TASK TO COMPLETE: Search the records below for the word "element". Pull out each line that has it.

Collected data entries
▬▬▬▬▬▬

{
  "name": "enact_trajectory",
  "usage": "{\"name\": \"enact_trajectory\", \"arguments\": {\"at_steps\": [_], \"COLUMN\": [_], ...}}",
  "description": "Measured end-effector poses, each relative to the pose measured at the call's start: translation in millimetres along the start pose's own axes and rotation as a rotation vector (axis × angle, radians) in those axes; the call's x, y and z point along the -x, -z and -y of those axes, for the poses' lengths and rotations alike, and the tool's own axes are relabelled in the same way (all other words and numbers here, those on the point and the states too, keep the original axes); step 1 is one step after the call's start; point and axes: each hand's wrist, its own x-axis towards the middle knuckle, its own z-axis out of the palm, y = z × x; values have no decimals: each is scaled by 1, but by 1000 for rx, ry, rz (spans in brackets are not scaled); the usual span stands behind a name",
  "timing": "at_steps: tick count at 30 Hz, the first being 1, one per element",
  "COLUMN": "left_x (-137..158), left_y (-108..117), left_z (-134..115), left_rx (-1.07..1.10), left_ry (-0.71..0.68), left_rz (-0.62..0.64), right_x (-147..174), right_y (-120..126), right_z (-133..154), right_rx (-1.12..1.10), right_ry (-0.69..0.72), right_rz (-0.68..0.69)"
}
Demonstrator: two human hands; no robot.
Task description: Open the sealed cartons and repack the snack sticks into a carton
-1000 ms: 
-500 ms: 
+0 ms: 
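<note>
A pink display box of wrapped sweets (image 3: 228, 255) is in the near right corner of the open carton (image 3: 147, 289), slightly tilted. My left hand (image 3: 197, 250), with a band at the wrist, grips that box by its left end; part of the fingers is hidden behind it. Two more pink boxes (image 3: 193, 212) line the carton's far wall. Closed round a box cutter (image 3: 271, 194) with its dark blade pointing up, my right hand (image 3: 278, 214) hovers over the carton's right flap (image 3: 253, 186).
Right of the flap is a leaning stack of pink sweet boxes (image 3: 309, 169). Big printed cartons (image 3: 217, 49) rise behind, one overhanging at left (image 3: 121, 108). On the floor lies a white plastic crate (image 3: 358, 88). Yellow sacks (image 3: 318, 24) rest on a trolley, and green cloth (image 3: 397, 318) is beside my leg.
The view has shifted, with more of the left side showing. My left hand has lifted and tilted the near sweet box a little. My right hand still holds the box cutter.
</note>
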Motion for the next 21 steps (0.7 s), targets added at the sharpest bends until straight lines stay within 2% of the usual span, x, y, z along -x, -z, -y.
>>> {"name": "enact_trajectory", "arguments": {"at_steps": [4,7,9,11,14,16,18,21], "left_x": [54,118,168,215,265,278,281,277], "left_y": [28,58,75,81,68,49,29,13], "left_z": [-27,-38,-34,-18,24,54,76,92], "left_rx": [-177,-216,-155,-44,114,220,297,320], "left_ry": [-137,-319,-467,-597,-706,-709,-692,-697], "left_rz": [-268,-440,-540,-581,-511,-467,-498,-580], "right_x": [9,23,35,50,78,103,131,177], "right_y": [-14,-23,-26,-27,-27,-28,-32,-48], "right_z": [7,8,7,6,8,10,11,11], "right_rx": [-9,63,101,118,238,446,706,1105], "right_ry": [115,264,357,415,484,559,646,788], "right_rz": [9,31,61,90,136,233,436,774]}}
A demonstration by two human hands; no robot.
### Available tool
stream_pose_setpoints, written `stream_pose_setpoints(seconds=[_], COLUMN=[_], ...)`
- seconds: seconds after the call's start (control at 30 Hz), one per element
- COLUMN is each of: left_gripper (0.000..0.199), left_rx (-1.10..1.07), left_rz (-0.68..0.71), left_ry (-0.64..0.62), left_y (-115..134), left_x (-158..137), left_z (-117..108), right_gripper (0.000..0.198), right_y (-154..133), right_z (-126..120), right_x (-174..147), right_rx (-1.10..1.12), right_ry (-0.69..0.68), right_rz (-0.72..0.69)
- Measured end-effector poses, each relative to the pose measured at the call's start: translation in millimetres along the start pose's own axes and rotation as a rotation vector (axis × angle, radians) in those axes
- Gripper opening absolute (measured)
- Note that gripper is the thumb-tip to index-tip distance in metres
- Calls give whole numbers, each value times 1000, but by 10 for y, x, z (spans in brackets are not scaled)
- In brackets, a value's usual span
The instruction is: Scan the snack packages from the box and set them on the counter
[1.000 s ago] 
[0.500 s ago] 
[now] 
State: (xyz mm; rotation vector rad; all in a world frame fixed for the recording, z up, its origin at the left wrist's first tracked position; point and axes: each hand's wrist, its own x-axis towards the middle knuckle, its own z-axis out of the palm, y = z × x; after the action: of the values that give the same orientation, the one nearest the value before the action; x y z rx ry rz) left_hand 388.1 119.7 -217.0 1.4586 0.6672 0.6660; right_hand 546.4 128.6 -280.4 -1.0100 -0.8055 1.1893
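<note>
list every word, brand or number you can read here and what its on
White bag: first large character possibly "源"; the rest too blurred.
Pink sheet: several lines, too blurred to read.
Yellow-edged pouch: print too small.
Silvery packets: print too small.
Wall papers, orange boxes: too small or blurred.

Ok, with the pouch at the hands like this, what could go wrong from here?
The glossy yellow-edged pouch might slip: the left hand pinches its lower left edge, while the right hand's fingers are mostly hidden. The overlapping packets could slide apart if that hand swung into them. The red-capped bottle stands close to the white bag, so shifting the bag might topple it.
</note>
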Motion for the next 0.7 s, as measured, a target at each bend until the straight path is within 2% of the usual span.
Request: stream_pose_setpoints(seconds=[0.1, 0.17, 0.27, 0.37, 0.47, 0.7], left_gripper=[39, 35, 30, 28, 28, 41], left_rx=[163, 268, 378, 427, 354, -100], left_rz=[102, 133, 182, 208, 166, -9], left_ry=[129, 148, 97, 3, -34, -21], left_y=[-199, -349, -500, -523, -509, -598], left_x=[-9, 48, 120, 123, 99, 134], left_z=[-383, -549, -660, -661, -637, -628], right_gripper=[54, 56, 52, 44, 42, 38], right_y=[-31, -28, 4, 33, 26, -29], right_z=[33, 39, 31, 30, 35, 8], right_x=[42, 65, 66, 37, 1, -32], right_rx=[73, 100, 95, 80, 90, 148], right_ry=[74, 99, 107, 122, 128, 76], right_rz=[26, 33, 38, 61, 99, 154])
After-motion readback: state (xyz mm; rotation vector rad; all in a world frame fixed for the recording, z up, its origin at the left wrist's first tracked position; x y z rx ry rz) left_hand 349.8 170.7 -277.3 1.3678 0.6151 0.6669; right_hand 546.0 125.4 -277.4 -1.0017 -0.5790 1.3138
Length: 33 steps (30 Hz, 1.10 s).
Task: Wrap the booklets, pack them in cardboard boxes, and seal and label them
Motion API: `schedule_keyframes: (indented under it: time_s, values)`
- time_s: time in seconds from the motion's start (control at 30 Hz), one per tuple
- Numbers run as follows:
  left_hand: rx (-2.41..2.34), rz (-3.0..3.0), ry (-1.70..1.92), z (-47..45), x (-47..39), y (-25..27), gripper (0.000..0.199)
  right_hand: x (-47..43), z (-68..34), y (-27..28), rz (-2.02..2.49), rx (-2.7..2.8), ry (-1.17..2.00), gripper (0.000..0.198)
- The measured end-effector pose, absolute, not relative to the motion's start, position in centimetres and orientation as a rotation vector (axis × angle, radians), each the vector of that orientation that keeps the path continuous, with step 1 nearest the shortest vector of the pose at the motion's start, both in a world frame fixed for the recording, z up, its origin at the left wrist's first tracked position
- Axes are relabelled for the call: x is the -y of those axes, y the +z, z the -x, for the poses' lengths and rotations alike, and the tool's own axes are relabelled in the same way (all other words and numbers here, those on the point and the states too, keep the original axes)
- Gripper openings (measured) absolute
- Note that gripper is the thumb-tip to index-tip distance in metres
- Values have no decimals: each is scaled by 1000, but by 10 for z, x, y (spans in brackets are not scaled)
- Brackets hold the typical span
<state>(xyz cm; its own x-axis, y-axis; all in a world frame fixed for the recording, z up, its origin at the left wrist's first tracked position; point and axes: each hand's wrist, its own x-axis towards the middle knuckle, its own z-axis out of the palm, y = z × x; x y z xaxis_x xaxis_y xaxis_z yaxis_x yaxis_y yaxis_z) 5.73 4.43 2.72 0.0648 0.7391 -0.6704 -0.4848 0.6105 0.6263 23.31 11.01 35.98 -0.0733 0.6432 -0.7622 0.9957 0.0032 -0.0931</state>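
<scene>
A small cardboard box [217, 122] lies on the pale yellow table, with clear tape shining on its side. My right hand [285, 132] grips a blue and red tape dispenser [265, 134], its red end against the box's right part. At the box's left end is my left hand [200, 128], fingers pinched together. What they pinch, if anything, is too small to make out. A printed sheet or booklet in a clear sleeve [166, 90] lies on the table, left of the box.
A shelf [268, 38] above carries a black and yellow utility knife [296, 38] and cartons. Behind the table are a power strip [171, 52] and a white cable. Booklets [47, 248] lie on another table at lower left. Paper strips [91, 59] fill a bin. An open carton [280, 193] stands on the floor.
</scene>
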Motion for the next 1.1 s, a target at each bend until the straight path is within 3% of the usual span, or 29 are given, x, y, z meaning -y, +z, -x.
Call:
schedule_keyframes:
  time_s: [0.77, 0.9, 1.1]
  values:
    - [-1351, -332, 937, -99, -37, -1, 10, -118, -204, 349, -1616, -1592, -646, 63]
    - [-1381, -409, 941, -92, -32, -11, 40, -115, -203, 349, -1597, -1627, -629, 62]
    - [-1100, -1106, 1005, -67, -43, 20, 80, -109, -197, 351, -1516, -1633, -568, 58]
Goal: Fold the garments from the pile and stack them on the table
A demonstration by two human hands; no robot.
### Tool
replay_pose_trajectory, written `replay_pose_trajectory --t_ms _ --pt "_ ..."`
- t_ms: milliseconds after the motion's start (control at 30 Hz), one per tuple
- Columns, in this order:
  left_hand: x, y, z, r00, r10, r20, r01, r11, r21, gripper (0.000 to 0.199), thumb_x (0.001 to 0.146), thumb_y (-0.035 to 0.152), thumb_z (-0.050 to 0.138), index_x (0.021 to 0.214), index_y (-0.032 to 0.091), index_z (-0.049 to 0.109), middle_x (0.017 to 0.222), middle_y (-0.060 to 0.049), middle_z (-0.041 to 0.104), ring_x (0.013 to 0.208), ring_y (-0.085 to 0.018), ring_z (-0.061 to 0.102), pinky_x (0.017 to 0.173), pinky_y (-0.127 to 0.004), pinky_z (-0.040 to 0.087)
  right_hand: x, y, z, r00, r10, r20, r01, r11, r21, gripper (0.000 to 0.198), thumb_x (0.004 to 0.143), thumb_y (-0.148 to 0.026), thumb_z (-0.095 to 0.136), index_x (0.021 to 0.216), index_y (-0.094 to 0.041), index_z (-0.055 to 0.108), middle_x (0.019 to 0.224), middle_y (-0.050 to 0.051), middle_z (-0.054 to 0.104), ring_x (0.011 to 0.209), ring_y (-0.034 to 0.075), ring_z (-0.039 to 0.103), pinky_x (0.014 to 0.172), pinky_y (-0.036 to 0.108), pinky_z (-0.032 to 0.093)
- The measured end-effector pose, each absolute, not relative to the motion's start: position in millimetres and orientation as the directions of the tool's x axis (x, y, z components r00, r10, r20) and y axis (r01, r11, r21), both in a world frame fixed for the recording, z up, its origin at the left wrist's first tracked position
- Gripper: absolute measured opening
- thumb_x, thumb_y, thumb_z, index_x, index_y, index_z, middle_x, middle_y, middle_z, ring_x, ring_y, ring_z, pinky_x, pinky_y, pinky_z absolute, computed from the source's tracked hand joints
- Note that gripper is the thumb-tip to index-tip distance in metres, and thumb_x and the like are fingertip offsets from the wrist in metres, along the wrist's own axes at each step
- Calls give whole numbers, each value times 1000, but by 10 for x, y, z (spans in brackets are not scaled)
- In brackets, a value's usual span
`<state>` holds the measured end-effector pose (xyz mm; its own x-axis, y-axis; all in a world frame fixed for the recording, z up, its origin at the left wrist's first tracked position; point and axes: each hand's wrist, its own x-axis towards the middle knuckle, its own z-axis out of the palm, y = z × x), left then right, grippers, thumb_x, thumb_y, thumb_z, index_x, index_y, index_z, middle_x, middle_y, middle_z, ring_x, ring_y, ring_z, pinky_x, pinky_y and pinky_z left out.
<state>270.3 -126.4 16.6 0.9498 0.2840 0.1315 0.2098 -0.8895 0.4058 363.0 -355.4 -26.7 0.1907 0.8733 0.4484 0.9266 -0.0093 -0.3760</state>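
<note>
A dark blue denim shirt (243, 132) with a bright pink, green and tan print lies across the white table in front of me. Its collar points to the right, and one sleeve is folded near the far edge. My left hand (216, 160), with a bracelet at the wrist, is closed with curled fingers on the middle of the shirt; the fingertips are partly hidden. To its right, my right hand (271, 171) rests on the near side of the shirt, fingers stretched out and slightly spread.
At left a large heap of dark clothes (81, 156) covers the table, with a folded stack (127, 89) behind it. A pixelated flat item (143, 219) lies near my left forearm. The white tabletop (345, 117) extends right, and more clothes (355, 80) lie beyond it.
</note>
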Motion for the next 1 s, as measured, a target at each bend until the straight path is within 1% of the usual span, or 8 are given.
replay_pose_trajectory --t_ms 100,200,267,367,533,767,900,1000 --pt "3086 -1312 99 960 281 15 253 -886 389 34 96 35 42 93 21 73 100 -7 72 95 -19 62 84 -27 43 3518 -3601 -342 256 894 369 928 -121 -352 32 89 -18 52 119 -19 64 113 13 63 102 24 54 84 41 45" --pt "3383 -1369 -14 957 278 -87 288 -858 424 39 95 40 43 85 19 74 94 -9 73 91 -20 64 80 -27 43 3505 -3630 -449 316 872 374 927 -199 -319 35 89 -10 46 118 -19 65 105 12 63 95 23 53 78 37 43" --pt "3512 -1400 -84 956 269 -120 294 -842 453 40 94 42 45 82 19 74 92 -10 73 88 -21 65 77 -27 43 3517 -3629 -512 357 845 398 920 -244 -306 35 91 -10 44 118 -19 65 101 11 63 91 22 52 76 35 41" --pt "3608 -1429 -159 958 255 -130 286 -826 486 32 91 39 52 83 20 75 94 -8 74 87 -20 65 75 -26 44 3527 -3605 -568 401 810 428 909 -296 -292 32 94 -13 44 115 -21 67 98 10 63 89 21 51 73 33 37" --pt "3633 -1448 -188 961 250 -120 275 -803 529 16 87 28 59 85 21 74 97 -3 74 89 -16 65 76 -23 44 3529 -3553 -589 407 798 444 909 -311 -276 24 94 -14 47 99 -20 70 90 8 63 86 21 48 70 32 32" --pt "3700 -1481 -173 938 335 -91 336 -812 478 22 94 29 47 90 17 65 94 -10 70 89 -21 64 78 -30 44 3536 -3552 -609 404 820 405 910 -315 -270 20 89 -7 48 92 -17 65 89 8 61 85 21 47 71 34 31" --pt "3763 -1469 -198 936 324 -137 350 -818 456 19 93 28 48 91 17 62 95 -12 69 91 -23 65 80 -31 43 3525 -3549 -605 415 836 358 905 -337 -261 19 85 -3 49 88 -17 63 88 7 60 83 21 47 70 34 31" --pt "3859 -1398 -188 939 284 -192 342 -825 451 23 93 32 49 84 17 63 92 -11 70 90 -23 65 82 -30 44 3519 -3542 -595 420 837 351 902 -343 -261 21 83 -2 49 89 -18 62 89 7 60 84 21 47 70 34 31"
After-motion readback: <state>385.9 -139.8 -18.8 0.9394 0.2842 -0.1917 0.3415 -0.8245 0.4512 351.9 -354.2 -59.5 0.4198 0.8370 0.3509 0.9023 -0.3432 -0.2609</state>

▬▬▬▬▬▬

REPLY:
  "timing": "at_steps: tick count at 30 Hz, the first being 1, one per element",
- seconds: seconds after the call's start (control at 30 Hz), one per element

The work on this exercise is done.